Wide discretion is given the trial judge in the imposition of a sentence within the applicable statutory limits; in the absence of manifest abuse, his sentence will not be set aside as excessive. State v. Wroten, 433 So. 2d 249 (La.App. 1st Cir. 1983), writ denied, 440 So. 2d 731 (La.1983).

Defendant received a sentence of eighteen years which is far less than the maximum sentence of ninety-nine years on each count. La.R.S. 14:64. In light of the trial court's reasons, particularly defendant's juvenile and adult criminal record, we find no abuse of the trial court's discretion.

ASSIGNMENT OF ERROR NUMBER 2

Defendant contends that he was using anti-seizure medication two to three times daily prior to his trial. At the Boykin examination, when asked if he was on medication, defendant informed the trial court that his medicine had not been administered by authorities that day. During the colloquy defendant stated that the medicine did not affect his mind, and that his mind was clear.
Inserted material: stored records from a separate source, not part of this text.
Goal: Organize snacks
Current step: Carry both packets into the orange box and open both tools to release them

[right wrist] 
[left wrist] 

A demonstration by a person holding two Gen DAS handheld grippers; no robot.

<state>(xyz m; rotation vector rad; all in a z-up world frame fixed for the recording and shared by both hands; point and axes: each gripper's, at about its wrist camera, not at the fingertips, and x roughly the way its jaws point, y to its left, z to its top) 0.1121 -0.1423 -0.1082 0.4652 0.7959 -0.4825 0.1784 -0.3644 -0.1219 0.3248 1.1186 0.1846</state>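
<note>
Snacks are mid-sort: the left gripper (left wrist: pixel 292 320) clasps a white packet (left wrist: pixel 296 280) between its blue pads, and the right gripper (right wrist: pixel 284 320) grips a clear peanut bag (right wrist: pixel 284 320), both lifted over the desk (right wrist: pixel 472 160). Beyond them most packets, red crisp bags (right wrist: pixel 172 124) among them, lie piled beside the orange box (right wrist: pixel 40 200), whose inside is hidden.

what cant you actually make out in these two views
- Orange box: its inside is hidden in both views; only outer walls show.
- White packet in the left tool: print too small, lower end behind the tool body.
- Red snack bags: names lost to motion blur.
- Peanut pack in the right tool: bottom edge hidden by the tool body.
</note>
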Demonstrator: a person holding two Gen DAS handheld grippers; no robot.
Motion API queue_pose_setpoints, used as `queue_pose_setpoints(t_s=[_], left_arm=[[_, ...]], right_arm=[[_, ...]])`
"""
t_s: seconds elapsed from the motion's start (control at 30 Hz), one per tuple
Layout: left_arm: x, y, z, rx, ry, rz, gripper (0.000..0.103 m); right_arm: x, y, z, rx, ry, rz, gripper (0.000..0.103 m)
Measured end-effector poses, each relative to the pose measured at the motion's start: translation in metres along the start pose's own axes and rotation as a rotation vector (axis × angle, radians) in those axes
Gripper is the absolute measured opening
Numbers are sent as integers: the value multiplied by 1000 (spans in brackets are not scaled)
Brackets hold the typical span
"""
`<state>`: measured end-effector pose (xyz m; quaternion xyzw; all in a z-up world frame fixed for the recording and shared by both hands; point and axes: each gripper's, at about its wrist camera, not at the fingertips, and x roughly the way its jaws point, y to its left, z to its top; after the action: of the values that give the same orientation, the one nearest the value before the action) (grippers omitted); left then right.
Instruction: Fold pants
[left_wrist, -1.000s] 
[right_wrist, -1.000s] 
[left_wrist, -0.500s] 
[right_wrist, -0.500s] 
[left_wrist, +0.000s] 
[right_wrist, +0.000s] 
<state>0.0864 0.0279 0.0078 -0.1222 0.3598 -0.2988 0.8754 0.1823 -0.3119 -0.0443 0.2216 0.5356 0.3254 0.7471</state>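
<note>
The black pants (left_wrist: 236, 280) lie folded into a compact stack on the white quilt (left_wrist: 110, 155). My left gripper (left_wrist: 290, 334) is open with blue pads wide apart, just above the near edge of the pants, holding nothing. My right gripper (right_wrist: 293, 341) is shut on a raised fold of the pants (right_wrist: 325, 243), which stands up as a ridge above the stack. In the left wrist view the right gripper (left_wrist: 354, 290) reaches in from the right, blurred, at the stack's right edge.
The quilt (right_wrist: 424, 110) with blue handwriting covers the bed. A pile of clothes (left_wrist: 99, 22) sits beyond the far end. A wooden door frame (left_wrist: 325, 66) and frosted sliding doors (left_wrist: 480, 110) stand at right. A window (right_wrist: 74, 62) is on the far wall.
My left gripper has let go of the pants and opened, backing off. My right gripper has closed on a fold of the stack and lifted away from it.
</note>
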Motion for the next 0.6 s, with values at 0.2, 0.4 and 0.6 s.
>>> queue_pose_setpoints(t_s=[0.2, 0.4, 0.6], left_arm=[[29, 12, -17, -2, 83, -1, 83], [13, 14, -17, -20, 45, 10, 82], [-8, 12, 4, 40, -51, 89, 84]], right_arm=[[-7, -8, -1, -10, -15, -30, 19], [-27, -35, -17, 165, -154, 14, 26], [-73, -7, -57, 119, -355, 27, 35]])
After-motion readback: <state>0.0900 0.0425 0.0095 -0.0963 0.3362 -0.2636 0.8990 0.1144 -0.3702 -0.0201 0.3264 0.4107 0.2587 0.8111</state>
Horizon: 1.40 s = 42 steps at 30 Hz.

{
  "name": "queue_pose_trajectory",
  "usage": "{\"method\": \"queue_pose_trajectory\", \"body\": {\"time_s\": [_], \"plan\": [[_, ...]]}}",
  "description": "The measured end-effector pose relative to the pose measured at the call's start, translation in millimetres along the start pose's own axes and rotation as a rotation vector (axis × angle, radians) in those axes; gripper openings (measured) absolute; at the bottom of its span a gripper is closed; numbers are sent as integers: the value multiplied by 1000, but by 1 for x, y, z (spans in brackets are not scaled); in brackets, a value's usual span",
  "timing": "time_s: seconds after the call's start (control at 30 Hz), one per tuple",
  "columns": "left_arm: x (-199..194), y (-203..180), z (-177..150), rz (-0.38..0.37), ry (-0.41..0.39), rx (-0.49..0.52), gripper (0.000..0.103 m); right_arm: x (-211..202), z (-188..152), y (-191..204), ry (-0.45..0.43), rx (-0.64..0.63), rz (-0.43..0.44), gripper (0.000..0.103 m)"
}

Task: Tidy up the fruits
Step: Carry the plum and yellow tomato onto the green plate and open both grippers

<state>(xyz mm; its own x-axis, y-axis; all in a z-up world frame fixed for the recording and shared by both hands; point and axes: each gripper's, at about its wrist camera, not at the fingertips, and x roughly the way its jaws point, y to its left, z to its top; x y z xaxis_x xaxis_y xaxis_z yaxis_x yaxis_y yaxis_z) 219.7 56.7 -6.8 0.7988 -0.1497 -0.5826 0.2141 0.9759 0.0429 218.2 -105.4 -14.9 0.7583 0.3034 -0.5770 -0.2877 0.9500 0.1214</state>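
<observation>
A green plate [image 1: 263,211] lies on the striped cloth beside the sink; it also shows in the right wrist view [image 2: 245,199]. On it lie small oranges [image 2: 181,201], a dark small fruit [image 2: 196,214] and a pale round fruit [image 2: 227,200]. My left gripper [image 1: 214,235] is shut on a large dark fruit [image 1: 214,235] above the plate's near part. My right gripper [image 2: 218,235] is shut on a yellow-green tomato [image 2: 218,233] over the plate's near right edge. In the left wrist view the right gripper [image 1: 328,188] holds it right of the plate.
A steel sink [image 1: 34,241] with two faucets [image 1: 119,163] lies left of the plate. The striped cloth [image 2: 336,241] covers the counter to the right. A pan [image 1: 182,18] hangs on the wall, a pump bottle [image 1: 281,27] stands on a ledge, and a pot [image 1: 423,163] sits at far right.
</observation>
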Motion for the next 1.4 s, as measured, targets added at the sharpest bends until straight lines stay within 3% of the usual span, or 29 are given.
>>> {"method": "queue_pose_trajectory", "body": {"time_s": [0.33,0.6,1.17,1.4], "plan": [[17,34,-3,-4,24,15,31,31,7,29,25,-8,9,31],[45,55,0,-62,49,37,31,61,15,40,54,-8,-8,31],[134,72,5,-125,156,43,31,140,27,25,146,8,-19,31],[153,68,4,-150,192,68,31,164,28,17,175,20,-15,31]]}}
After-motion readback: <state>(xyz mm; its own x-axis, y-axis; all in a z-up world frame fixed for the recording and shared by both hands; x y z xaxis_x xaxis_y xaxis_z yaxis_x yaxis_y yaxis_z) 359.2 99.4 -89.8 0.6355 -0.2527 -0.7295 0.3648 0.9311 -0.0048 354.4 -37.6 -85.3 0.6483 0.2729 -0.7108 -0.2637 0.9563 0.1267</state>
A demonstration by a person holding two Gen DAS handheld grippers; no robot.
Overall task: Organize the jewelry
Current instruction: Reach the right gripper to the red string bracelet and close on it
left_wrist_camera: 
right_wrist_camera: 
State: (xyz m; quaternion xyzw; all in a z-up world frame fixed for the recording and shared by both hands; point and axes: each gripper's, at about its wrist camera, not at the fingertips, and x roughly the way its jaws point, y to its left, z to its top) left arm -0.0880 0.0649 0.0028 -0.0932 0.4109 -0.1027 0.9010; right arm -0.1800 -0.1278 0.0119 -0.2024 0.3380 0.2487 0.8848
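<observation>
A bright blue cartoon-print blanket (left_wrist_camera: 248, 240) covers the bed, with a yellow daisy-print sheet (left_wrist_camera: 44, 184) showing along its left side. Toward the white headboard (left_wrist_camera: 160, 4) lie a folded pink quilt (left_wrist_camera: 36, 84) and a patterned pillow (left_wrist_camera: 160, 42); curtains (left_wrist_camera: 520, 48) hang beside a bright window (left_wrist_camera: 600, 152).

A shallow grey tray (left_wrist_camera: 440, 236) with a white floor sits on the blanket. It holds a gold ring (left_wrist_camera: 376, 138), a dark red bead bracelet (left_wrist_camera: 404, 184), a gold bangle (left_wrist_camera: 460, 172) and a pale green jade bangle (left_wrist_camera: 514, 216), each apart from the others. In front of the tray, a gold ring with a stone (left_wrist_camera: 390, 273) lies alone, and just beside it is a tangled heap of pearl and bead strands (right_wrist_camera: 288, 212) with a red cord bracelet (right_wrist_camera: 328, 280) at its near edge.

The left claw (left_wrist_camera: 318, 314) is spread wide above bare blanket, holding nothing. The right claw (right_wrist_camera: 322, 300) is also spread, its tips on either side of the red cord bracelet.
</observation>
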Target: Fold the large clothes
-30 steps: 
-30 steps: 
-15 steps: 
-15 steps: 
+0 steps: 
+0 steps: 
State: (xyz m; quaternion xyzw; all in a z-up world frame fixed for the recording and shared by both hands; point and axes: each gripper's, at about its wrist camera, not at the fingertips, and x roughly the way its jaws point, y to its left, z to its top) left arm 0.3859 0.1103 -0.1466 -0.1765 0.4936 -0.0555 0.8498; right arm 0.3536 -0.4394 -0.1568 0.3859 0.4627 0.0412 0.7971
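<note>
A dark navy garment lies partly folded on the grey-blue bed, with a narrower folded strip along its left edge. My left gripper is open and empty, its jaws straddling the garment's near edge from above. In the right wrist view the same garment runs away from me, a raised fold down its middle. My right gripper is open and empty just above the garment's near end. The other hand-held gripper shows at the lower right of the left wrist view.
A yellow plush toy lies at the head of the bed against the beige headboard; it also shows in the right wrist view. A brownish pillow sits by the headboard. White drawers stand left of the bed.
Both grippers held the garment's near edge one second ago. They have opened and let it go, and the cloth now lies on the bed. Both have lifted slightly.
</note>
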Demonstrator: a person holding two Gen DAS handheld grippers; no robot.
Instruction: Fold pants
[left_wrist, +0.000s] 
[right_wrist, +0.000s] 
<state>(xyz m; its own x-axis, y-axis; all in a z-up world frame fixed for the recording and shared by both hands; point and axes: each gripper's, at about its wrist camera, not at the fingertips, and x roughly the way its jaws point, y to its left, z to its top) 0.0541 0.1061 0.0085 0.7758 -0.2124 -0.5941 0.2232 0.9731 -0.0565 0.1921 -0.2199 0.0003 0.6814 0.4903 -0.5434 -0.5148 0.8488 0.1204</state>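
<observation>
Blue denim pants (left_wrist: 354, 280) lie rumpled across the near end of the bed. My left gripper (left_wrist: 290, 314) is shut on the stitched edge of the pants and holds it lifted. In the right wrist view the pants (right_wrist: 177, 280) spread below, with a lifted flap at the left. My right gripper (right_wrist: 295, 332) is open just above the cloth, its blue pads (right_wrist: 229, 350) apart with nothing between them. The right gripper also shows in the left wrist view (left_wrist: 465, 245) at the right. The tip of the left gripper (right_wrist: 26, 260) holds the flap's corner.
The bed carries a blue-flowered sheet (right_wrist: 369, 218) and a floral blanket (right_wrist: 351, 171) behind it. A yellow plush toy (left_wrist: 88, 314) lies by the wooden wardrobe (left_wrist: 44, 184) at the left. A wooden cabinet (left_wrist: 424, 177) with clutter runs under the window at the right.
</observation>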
Defendant now argues in his brief that, although he "stated the medication did not affect his mind the anxiety over the deprivation of his anti-seizure medication for the duration of the jury trial was sufficient to render the guilty plea involuntary." Specifically, he contends that the trial judge could not know of the coercive effect of his fear of having a seizure in the presence of the jury during the trial.

In determining whether guilty pleas are knowing and voluntary, the court need not only look to the colloquy concerning the waiver of the rights but may also look at other factors which may have a bearing on its decision. State v. Buckenburger, *852 428 So. 2d 966 (La.App. 1st Cir. 1983).[2]

A review of the record in the instant case reveals that the trial court gave defendant an opportunity to state if his plea was coerced. The colloquy between the court and defendant also indicates defendant informed the court that he was not administered his anti-seizure medicine. At no time did defendant indicate his subjective fear of having a seizure, nor did he indicate his plea was involuntary.

The record does not support defendant's allegation. Rather, the transcript shows that the trial judge was correct in accepting a guilty plea that was voluntary.

Therefore, this assignment of error lacks merit.

DECREE

For the foregoing reasons, we dismiss defendant's application for post conviction relief.

APPLICATION DISMISSED.

NOTES

[1] Originally, defendant filed only one assignment of error. Defendant was allowed to amend his assignments of error and added the assignment regarding the voluntariness of his guilty plea.

[2] Defendant states that there are continued references in the record to a plea agreement. These references, he argues, should prompt the court to look beyond the colloquy of the waiver of rights. He does not, however, contend that his plea was the result of an agreement that has been breached.